Histogram of annual personal income of millenials who live with others

Median monthly housing costs per housing unit in the District of Columbia were $1,454 in 2013 (source). Going by the common rule of thumb that housing costs should be less than 30% of income, one finds that to afford the median rent in DC one must make $58,000 per year, which is the location of the black line on the above chart. 21% (+/- 4%, 95% confidence interval using the replicate weights method to calculate standard errors) of 18-34 year olds currently living with other 18-34 year olds in the District make more than that, and could potentially afford to live alone. 21% isn’t huge number (put another way, 79% of 18-34 year olds who live together in DC couldn’t afford to live alone), but it is a significant minority.

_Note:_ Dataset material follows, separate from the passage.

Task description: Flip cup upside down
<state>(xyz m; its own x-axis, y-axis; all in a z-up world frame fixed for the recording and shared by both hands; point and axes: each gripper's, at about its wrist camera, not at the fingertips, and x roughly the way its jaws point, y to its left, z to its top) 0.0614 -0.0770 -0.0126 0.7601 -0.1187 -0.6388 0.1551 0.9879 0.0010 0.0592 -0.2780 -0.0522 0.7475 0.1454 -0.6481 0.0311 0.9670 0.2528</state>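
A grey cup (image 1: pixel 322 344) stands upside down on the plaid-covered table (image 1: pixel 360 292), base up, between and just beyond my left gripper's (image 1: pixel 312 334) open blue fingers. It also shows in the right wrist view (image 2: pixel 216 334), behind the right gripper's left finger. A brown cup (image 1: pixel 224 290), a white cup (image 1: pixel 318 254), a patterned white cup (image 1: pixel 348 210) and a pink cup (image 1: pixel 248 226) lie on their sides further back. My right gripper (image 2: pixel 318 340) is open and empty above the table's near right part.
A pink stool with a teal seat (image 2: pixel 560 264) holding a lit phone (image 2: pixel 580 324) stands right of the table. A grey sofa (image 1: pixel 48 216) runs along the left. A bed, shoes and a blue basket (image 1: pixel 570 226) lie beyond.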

I see several obvious explanations. One is simply that millenials don’t like to live alone. This can hardly be called out as a sign of economic malaise; rather it is a sign of social change. Millenials find social benefits in communal living, from forming lasting friendships to just having someone to hang out with in the evenings. Additionally, millenials who could afford to live alone but are choosing to live together are not just letting the savings evaporate into thin air; they are either spending them on other goods and services (a boon for the local economy) or saving them (a boon for themselves later in life).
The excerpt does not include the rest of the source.